**WHAT TO WORK ON:**
Lines holding the string "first" in the listing below are to be copied.

--- SOURCE DATA Enclosed Below ---

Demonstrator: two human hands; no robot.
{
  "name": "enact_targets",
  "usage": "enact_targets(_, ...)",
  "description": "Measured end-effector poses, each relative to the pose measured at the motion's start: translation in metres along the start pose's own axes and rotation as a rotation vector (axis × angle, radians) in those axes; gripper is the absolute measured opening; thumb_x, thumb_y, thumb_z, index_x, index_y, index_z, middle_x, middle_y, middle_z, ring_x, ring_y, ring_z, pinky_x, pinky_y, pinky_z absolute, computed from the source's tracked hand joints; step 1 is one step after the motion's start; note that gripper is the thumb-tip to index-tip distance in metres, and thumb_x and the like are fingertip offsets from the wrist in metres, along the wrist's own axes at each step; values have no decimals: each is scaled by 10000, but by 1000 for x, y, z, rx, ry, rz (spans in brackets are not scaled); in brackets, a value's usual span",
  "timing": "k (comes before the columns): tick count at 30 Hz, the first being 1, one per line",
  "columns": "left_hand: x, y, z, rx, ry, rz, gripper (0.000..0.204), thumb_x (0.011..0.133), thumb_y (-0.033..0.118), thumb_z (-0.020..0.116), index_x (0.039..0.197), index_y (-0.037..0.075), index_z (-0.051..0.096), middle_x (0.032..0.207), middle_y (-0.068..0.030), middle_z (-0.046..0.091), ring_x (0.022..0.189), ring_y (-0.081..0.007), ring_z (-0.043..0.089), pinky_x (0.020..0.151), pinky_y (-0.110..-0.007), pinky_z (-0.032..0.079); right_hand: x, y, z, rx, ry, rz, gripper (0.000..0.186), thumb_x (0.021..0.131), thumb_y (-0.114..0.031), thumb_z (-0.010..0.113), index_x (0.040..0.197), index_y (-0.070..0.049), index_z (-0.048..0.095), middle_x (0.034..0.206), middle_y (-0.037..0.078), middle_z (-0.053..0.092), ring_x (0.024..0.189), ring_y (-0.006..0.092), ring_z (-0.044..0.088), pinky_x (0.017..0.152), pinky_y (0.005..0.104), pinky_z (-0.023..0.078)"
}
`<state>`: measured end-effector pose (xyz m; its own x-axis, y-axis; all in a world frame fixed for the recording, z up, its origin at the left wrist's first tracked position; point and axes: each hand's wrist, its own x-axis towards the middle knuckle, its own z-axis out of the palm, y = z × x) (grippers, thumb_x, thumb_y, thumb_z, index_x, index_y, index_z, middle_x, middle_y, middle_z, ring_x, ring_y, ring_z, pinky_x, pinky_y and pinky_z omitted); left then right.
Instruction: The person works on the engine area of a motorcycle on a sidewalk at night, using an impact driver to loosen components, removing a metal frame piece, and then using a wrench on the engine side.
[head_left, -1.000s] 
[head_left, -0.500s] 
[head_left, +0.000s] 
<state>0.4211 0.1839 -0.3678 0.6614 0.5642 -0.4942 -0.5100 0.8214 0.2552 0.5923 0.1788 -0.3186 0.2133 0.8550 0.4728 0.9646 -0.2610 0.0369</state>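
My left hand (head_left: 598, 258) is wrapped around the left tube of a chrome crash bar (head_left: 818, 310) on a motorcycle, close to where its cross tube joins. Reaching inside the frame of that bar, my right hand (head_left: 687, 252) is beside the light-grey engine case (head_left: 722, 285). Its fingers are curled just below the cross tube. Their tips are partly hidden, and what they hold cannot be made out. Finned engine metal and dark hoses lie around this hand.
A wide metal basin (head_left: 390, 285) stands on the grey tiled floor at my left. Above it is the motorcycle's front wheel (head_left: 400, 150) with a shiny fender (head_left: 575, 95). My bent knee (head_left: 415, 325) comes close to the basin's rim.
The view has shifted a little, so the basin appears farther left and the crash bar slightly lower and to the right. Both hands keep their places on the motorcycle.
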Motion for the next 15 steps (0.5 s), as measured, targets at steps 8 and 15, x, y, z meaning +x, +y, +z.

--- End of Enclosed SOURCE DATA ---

**SOLUTION:**
  "timing": "k (comes before the columns): tick count at 30 Hz, the first being 1, one per line",
`<state>`: measured end-effector pose (xyz m; its own x-axis, y-axis; all in a world frame fixed for the recording, z up, its origin at the left wrist's first tracked position; point and axes: each hand's wrist, its own x-axis towards the middle knuckle, its own z-axis out of the palm, y = z × x) (grippers, thumb_x, thumb_y, thumb_z, index_x, index_y, index_z, middle_x, middle_y, middle_z, ring_x, ring_y, ring_z, pinky_x, pinky_y and pinky_z omitted); left then right.

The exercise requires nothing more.